My first season as a real Irish football fan was 2009, my freshman year. In the first game I ever attended, the Irish shut out Nevada 35-0 (Go Irish! Beat Wolf Pack!). My freshman year section mates and I walked out of Notre Dame stadium that note with a feeling of excitement and electricity running through our veins that you couldn’t convince me at the time wouldn’t last forever. Those sentiments were tested but generally held together for a few more weeks until the Week 9 loss to Navy signaled that maybe I hadn’t read all of the fine print when I signed my fan membership forms.
The subsequent back-to-back-to-back losses to Pitt, Connecticut and Stanford that closed out the 6-6 record for that 2009 season removed any remaining doubts I had lingering about the ease of being a fan. A big part of this recalibration was due less to the stress of the actual games or play on the field but could mostly be chalked up to the intensity of the collective fan base. Being a ND football fan brings a lot of joy and excitement but the entire package deal includes unavoidable exposure to the fan hive’s shared emotional rollercoaster. You end up having a lot of control over how much you personally want to invest but to stick through a whole season you’re without a doubt going to find yourself at some point uncontrollably doom scrolling a comment thread that feels like it was copied straight out of a George R.R. Martin novel.
This weekend, just in time to sync up with the intensifying House of Dragons storyline, the ND fan base returned to its Game of Thrones form that we all know so well.
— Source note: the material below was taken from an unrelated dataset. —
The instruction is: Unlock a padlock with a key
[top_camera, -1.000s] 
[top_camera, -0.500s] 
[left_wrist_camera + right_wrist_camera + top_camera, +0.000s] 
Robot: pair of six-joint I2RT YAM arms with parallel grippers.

While unfortunately I doubt the ruckus has hit peak form and the worst of Winter (both literally and figuratively) is yet to be seen in South Bend, things have fast tracked in a way that I wasn’t expecting at all. To be honest, the lack of performance and seeming dysfunction on the field haven’t caught me by surprise because I’ve been intentionally approaching this season primarily from a more tempered, data angle and before now we just didn’t have a lot of solid data points to make decisions or predictions on.
Week 2 was the point of the season that I was most excited about getting to because some key pieces of the analytics puzzle would finally be available. I knew there was a likelihood, especially based on the breakdowns of the Ohio State season opener, that Week 2’s might not be miraculous but was hoping that it would be better than what transpired and at least hold down the rumblings about trouble at the Wall for a bit longer.
But here we are, coming off an unwelcome and unanticipated loss to Marshall but still with some data analysis to do. There’s not a ton of pretty here so there I’m not going to dig into a bunch of text commentary (there are much more colorful takes out already than I’m capable of producing). But there are some new tools that we can use o start figuring out how what the future might hold for the remainder of what’s without a doubt going to be bit of a sludge of a season. If you want some more background, check out my earlier article about how the start of this season for Marcus Freeman stacks up next to season beginnings for recent, new head coaches as well as the data preview going into Week 2.
Marshall Summary
From a high-level data perspective, the game wasn’t as ugly as what we all pretty much agree to have been the case in reality. Marshall tallied up only 13 more total yards than ND. The Irish putting up better passing numbers (from a yardage stand point only) than the Herd but Marshall offset a notable portion of that via rushing. Notre Dame relied on the passing game a lot more, with Irish passers collectively posting 38 attempts compared with eighteen for Marshall. On the passing efficiency side of things, though, you can start to see the glimpses of how what was really going wrong under the hood, with Marshall walking away with 76% of their passes compared with 55% of pass completions for ND. The low production of the Irish rushing unit, from both the total and average yardage vantage points were noticeable and even from a 30,000 foot view the 3 Notre Dame interceptions stick out prominently.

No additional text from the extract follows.